▶
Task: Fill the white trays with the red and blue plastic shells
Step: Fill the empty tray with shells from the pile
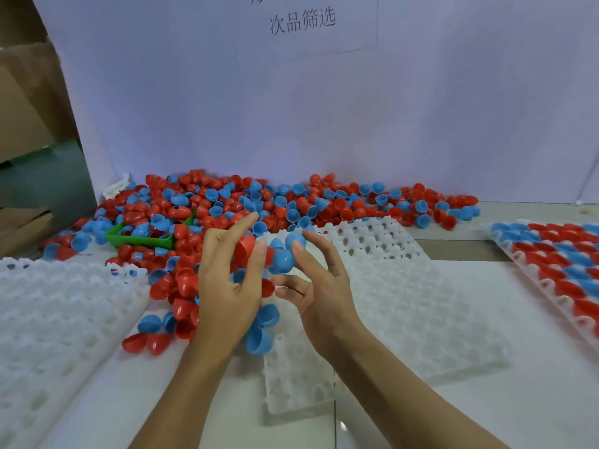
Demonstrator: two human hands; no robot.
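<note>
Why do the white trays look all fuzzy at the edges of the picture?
In the head view, the left tray and the filled tray smear at the frame's sides, likely from the wide lens or head motion; the shell pile in the middle looks sharper; the light is soft and even, with no strong shadows or glare.

The red and blue shells [291,202] are smooth, glossy plastic. The white trays [405,303] look like matt, faintly translucent moulded plastic. Behind hangs a matt paper sheet [227,92]; far left stands dull brown cardboard [22,102]. The desk [518,400] is smooth and pale.
</note>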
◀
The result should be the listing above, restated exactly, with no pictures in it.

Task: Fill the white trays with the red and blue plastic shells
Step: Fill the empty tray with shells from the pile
Demonstrator: two human hands; no robot.
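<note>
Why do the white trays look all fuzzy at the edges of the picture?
In the head view, the left tray and the filled tray smear at the frame's sides, likely from the wide lens or head motion; the shell pile in the middle looks sharper; the light is soft and even, with no strong shadows or glare.

The red and blue shells [291,202] are smooth, glossy plastic. The white trays [405,303] look like matt, faintly translucent moulded plastic. Behind hangs a matt paper sheet [227,92]; far left stands dull brown cardboard [22,102]. The desk [518,400] is smooth and pale.
</note>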

Nothing further belongs to this answer.